The television station was registered in the UK in September 2013, according to business records.

Public documents describe the company’s objectives as: “To set up and operate television and broadcsting [sic] stations and services, publishing and printing newspapers and magazines.”

Sabah Al Mukhtar, the London-based lawyer who registered the company, described Al Jazeera as the landmark station, but said it was “less impartial than it was before”.

“Without Al Jazeera you would not have AlAraby, you would not have the other stations that are flourishing all over the place,” Mr Al Mukhtar said.

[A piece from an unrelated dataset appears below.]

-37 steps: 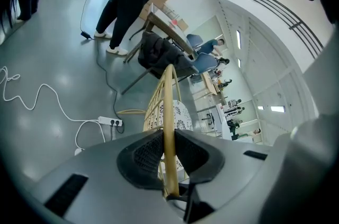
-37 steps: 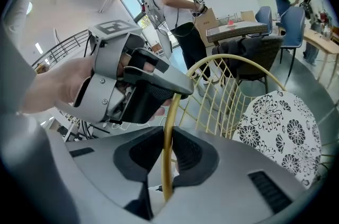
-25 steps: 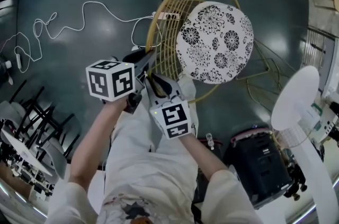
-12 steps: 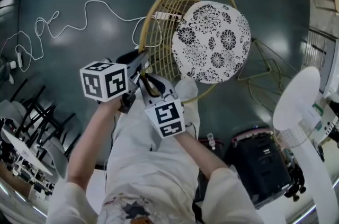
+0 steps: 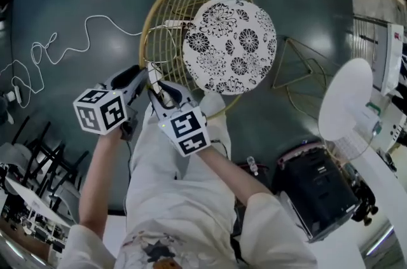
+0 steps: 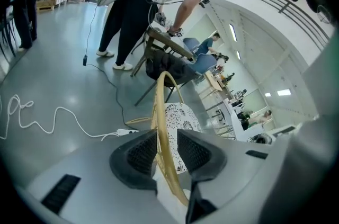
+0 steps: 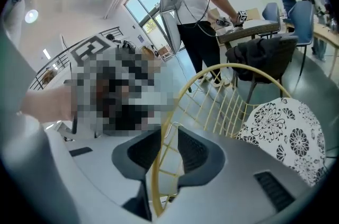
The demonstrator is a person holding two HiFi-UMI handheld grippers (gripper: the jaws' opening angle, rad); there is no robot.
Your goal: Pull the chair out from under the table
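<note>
Both claws are opening right now, and each has the chair's rim (image 6: 158, 112) running between its pads. The left gripper (image 6: 161, 151) and the right gripper (image 7: 169, 151) straddle the back ring side by side. A gap shows beside the wire in each, so neither is clamping.

The chair (image 5: 210, 39) stands on open floor just ahead of your legs, well apart from the table (image 5: 346, 99) at your right, so the pull looks done.

The risk is in the exit. If you swing away sideways or twist before the pads clear the wire, a pad could hook the rim and drag or tip what looks like a light frame. Back straight out along the jaws.

Watch too the power strip (image 5: 173, 24) and cable (image 5: 121, 25) on the floor by the chair back. Any further tug could catch a leg on them.
</note>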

Qatar has also launched a news website based in London and with an office in Beirut. Named Al Araby Al Jadeed, the website is owned by Fadaat Media Limited, which registered in the UK in May 2013, shortly before Sheikh Tamim took over from his father.

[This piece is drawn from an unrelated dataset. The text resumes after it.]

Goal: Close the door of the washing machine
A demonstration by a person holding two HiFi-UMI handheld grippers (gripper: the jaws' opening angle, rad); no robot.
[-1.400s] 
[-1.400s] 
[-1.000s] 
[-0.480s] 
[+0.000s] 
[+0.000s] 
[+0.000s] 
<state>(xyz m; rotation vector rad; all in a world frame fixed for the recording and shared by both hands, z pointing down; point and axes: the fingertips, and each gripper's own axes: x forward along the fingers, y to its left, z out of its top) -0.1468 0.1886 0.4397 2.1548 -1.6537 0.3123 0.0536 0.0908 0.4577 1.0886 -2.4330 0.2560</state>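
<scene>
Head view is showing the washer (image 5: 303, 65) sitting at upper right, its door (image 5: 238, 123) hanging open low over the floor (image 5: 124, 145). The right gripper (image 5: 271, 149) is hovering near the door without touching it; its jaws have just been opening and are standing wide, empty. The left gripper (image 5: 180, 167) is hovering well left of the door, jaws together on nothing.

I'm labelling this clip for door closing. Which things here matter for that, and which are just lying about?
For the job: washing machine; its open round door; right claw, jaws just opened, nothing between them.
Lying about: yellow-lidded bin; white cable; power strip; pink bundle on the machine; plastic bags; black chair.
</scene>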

Sultan Ghanim Al Kuwari, a businessman from a prominent Qatari family, is listed on the documents as director.

An employee of Fadaat Media, who refused to give his name, described Al Araby Al Jadeed as intended to offer unbiased political news focused on “liberal freedoms” and the “ideals of the Arab Spring”.

The website will be only in Arabic for now and aims to eventually publish a print edition, he said.

The move to establish new media outlets is likely connected to a wider Qatari strategy that sees Al Jazeera rebranding itself by renaming its sports division beIN and its children’s channel JeemTV.

“I think they are splitting up the brand,” said Mr Stephens.

While Al Jazeera is openly funded by the Qatari-government, its involvement in Fadaat Media and Al Araby Television Network is not clear.

The representative from Fadaat Media denied any connection to a government, saying that the company was invested in by private businessmen.

“It’s not that they need a written signed approval from the emir, but of course they would want his tactic support,” Mr Stephens said of the new outlets.

When Emir Tamim came to power in June 2013, there was an expectation he would change Qatar’s policies.

Yet, there were few immediate signs of change. Though he had abdicated, Sheikh Hamad was still believed to wield considerable power behind the scenes and Tamim did not alter his father’s policies.

Florence Gaub, a senior analyst at the EU Institute for Security Studies, said the location and even the name of the new television suggested Sheikh Tamim had big ambitions for it.

“It shows the ambition to create something new and maybe even shows the ambition to create something bigger than Al Jazeera.”